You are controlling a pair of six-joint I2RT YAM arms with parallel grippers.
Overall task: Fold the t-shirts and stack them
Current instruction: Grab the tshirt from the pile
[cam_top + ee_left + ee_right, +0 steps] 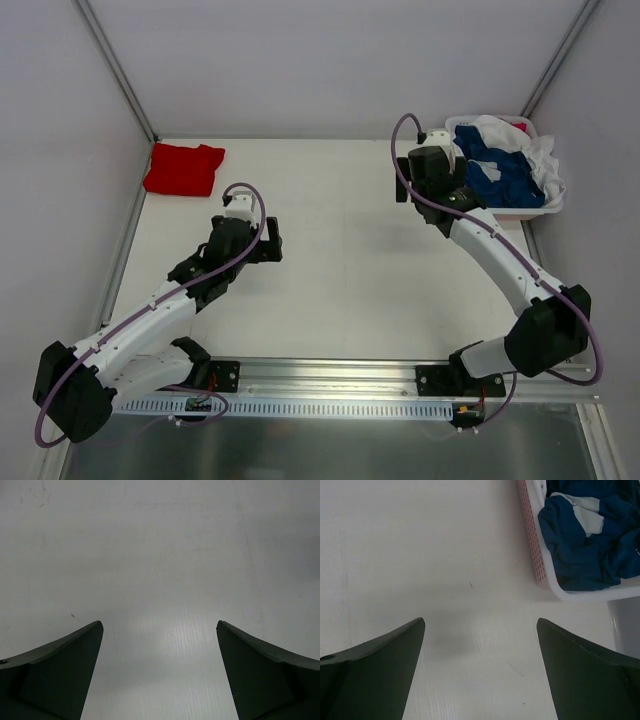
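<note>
My left gripper (160,625) is spread wide, nothing btwn the jaws, hanging over bare table (340,250) left of centre. My right gripper (480,624) is spread wide too, empty, over the table just beside the laundry basket (590,595) at the far-right corner. In the basket is a crumpled navy t-shirt (592,555) w/ a pale patch. White cloth (538,158) is bunched around it, prob. another tee. The red t-shirt (184,168) lies folded at the far-left corner, well apart from both arms.
</note>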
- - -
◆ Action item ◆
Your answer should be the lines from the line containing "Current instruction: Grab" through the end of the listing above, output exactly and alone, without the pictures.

◆ Result of the task ◆
Current instruction: Grab the tshirt from the pile
[cam_top + ee_left + ee_right, +0 steps] 
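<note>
My left gripper (160,625) is spread wide, nothing btwn the jaws, hanging over bare table (340,250) left of centre. My right gripper (480,624) is spread wide too, empty, over the table just beside the laundry basket (590,595) at the far-right corner. In the basket is a crumpled navy t-shirt (592,555) w/ a pale patch. White cloth (538,158) is bunched around it, prob. another tee. The red t-shirt (184,168) lies folded at the far-left corner, well apart from both arms.
</note>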

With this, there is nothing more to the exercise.